Some lines in the material below hold the word "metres". Copy all of them.
Start of Block
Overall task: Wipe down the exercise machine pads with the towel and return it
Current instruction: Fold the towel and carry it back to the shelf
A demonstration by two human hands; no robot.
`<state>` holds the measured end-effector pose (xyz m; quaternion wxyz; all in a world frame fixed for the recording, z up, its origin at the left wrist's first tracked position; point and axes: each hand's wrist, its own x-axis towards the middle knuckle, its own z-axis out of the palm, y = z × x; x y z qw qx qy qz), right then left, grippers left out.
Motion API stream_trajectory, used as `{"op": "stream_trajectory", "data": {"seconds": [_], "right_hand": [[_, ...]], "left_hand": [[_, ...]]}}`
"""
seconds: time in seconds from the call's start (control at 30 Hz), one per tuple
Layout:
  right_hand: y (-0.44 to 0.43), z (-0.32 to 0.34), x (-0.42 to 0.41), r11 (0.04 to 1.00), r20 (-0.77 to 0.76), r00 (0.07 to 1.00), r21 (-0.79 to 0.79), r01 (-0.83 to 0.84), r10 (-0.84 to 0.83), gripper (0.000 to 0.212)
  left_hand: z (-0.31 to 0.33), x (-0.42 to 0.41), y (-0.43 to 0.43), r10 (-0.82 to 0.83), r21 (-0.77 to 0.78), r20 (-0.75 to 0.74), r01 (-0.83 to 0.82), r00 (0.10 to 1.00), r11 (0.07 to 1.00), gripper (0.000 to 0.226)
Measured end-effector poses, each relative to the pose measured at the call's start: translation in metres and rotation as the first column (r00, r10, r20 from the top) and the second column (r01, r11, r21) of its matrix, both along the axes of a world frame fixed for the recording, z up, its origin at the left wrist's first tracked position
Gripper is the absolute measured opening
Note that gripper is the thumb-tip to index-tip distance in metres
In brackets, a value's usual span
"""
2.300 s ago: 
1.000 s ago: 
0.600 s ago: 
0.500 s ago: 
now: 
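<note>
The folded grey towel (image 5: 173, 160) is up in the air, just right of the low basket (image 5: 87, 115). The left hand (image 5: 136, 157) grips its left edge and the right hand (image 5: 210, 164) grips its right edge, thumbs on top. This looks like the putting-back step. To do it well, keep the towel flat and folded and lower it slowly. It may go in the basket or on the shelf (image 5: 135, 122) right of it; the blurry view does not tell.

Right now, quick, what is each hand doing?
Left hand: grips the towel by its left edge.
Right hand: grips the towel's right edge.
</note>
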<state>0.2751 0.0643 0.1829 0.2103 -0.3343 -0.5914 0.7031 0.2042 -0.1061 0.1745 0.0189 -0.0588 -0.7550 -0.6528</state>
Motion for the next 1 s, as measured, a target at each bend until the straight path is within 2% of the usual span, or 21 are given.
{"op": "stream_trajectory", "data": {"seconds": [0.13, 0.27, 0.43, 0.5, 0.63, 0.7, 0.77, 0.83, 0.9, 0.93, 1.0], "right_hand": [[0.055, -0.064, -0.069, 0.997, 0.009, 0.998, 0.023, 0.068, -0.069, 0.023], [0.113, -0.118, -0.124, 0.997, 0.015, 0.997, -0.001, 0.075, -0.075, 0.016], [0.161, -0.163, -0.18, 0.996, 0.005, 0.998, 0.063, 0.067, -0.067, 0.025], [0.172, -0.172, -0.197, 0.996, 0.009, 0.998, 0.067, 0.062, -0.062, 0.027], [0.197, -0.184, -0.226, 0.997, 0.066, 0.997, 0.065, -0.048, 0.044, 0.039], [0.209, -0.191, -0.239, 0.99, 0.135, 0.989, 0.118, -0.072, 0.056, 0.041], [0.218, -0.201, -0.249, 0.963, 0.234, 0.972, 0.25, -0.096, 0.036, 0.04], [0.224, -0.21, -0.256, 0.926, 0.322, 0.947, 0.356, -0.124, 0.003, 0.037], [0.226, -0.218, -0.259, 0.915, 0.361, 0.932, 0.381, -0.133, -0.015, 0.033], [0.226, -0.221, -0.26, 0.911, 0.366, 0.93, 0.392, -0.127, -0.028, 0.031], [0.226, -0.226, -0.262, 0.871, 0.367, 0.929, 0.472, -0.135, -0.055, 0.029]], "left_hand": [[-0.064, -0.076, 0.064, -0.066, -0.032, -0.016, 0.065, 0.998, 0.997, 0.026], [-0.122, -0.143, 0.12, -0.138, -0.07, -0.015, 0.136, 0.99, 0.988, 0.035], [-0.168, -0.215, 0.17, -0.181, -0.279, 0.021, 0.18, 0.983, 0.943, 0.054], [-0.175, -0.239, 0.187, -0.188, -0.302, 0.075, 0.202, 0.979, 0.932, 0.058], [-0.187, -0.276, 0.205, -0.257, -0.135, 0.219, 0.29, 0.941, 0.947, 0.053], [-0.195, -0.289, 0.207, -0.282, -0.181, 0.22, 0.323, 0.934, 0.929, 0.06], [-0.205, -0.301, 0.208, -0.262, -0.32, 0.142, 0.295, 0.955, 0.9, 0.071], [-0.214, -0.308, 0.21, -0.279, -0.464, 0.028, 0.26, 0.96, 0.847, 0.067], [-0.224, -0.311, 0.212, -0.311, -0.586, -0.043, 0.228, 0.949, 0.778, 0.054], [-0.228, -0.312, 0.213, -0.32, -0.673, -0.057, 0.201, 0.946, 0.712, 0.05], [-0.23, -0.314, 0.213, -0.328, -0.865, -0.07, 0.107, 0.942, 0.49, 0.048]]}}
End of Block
Final answer |
Measured end-effector poses, each relative to the pose measured at the call's start: translation in metres and rotation as the first column (r00, r10, r20 from the top) and the second column (r01, r11, r21) of its matrix, both along the axes of a world frame fixed for the recording, z up, its origin at the left wrist's first tracked position
Note that gripper is the thumb-tip to index-tip distance in metres

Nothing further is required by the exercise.